Ask Your Question

Help with construction of database from file names [closed]

asked 2012-06-12 21:06:55 +0200

this post is marked as community wiki

This post is a wiki. Anyone with karma >75 is welcome to improve it.

Hi all,

I am a Musical Director working on a cruise ship and I have a Windows 7 folder with in excess of 19,000 files, which are all music arrangements in PDF format (an arrangment is a collection of parts for different instruments, eg Piano and Bass and Drums and Trumpet and Sax and Trombone. The last three are collectively known as 'horns' (short for 'horn section') The files are all named according to the following standard:

Name (composer) - description - vocal - Arranger.pdf

the description field is used to identify the numer of parts to the arrangement, eg "13 Horns", "Piano Only", "Rhythm section only", etc.

The 'vocal' field signifies whether this is a vocal arrangement; if it's an instrumental arrangement then the field is blank and the "-" separators are not included.

I want to be able to search all this data and I think I need to create a searchable database to do it. I'm aware that Windows Search will look at all the files and search for whatever my search term is, but I want to go further and have 2 or 3 search parameters, possibly searching on every field. I also want to include an element of fuzzy logic.

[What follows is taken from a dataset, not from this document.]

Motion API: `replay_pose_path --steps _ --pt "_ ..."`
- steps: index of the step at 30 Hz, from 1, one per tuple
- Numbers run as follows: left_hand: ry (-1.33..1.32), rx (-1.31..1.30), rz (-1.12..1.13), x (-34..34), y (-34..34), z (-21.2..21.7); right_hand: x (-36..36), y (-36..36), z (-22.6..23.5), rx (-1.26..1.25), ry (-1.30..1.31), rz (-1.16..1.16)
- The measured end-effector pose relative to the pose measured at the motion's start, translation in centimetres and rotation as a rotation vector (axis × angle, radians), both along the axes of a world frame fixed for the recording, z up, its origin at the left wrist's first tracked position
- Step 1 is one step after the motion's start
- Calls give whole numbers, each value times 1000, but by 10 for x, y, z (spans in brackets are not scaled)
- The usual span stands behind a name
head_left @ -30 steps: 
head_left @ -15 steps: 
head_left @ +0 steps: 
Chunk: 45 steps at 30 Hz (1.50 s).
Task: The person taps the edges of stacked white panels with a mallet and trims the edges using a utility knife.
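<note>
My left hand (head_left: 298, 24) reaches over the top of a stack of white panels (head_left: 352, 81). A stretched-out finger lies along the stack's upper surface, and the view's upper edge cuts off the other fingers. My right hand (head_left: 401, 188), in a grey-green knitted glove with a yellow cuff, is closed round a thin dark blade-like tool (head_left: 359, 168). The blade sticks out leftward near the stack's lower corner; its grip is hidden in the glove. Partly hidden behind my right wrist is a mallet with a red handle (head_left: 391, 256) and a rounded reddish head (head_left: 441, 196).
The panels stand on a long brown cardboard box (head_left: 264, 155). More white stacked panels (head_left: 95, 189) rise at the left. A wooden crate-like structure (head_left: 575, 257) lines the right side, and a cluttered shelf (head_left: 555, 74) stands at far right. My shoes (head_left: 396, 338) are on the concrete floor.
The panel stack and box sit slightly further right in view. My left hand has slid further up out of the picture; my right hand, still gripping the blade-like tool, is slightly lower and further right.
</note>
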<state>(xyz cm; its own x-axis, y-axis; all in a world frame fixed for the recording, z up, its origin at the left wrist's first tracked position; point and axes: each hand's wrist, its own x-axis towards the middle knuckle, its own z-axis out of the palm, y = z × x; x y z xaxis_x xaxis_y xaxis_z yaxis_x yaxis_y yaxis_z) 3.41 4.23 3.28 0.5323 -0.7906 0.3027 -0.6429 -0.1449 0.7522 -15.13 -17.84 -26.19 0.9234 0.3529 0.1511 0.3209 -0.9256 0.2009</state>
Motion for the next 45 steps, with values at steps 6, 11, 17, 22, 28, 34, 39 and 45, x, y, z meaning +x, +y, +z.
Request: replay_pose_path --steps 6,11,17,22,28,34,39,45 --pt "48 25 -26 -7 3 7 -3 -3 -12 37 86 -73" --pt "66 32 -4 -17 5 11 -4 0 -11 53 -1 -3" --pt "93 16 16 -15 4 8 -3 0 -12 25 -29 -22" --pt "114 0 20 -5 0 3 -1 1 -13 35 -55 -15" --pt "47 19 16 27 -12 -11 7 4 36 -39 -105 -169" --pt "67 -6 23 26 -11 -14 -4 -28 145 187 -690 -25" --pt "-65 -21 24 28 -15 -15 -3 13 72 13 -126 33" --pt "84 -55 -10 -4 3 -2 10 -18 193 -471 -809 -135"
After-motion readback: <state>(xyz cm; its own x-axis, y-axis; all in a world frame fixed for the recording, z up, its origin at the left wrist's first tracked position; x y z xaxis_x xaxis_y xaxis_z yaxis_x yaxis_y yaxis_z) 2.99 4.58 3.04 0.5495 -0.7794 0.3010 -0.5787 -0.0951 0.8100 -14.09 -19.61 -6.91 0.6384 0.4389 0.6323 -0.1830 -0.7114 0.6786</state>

Can anyone tell me how to go about creating a database where each record is generated from these filenames?

And what clever things can I do with the database once created?

Thanks for your help.

edit retag flag offensive reopen merge delete

Closed for the following reason the question is answered, right answer was accepted by Alex Kemp
close date 2015-10-16 21:48:18.777537

3 Answers

Sort by » oldest newest most voted

answered 2012-06-21 09:57:37 +0200

this post is marked as community wiki

This post is a wiki. Anyone with karma >75 is welcome to improve it.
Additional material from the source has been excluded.